* _Recorded information_
==============================

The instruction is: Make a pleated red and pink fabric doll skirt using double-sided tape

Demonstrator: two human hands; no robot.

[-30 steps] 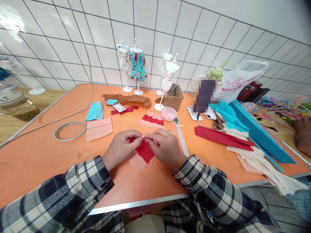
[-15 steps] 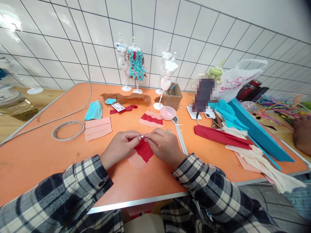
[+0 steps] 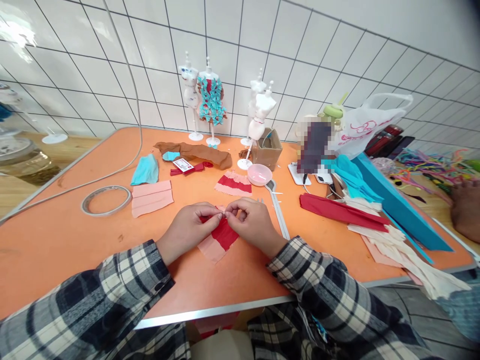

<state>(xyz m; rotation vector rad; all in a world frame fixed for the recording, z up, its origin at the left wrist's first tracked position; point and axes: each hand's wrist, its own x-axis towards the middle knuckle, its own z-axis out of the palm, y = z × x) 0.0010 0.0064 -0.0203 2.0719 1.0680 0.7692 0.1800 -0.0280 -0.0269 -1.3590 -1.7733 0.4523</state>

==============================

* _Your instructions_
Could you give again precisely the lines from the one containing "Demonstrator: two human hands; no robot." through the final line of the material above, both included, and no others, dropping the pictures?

* _Answer_
Demonstrator: two human hands; no robot.

[-30 steps] 
[-15 steps] 
[+0 steps] 

<state>(xyz m; rotation vector rad; all in a world frame fixed for the recording, z up, its origin at the left wrist's first tracked position; point and axes: each hand's wrist, its own x-axis towards the middle knuckle, its own z-axis out of the palm, y = z × x) 0.0010 0.0064 -0.0203 2.0719 1.0680 0.7692 0.1800 -0.0280 -0.0269 -1.3590 -1.7733 0.4523</state>

The output shown is complete.